- _Task instructions_
Repeat the data exactly, every last line of it.

- _Information provided_

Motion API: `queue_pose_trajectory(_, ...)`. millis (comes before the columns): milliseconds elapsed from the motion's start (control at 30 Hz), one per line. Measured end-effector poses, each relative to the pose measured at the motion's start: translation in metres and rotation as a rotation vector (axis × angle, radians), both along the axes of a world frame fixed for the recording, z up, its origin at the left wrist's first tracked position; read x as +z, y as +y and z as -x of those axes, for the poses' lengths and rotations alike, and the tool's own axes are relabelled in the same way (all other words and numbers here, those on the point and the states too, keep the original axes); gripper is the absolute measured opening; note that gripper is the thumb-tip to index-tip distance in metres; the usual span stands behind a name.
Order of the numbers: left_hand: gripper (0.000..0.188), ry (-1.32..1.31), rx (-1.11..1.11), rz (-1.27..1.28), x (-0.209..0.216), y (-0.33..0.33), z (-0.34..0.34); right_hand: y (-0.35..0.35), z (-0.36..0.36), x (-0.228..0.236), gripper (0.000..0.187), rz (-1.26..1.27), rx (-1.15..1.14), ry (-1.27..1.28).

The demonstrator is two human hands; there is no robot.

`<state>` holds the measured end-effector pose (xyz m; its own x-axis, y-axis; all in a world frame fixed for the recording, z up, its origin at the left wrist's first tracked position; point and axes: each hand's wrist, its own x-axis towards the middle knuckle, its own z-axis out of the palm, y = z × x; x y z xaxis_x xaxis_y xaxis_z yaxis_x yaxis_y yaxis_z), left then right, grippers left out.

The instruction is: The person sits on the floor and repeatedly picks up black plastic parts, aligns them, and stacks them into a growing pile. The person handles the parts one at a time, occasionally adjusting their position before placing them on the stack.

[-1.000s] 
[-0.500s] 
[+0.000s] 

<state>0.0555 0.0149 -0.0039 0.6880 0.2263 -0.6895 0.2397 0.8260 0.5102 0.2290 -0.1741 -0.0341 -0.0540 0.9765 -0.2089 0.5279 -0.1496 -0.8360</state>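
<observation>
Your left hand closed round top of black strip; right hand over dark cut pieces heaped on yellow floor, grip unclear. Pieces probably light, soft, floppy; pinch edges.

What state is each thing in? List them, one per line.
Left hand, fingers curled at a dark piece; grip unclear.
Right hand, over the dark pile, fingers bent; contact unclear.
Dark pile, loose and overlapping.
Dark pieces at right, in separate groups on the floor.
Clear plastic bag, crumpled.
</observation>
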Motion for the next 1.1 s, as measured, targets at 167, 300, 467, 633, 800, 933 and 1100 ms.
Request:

- _Completed exercise_
Motion API: `queue_pose_trajectory(_, ...)`. millis (comes before the columns): milliseconds elapsed from the motion's start (control at 30 Hz), one per line. Measured end-effector poses, each relative to the pose measured at the motion's start: translation in metres and rotation as a rotation vector (axis × angle, radians), both along the axes of a world frame fixed for the recording, z up, its origin at the left wrist's first tracked position; read x as +z, y as +y and z as -x of those axes, for the poses' lengths and rotations alike, and the tool's own axes are relabelled in the same way (all other words and numbers here, those on the point and the states too, keep the original axes); gripper is the absolute measured opening; note that gripper is the thumb-tip to index-tip distance in metres; the usual span stands behind a name.
Order of the numbers: left_hand: gripper (0.000..0.188), ry (-1.32..1.31), rx (-1.11..1.11), rz (-1.27..1.28), x (-0.209..0.216), y (-0.33..0.33), z (-0.34..0.34); right_hand: y (-0.35..0.35), z (-0.36..0.36), x (-0.228..0.236), gripper (0.000..0.187), rz (-1.26..1.27), rx (-1.15..1.14), ry (-1.27..1.28).

The demonstrator is two human hands; there is no robot.

`<state>` holds the measured end-effector pose (xyz m; its own x-axis, y-axis; all in a world frame fixed for the recording, z up, its origin at the left wrist's first tracked position; point and axes: each hand's wrist, its own x-axis towards the middle knuckle, its own z-axis out of the palm, y = z × x; x y z xaxis_x xaxis_y xaxis_z yaxis_x yaxis_y yaxis_z), left then right, grippers left out.

The instruction is: The person sits on the floor and repeatedly picks up black plastic parts, aligns them, and stacks them into a growing pile. The person handles the parts one at a time, occasionally adjusting their position before placing them on the stack.

[-1.000s] 
[-0.500s] 
[+0.000s] 

<state>0.0555 0.0149 -0.0039 0.6880 0.2263 -0.6895 0.2397 0.8260 0.5102 0.2290 -0.1741 -0.0341 -0.0540 0.9765 -0.2089 0.5279 -0.1496 -0.8360</state>
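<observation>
Your left hand closed round top of black strip; right hand over dark cut pieces heaped on yellow floor, grip unclear. Pieces probably light, soft, floppy; pinch edges.

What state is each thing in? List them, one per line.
Left hand, fingers curled at a dark piece; grip unclear.
Right hand, over the dark pile, fingers bent; contact unclear.
Dark pile, loose and overlapping.
Dark pieces at right, in separate groups on the floor.
Clear plastic bag, crumpled.
</observation>
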Motion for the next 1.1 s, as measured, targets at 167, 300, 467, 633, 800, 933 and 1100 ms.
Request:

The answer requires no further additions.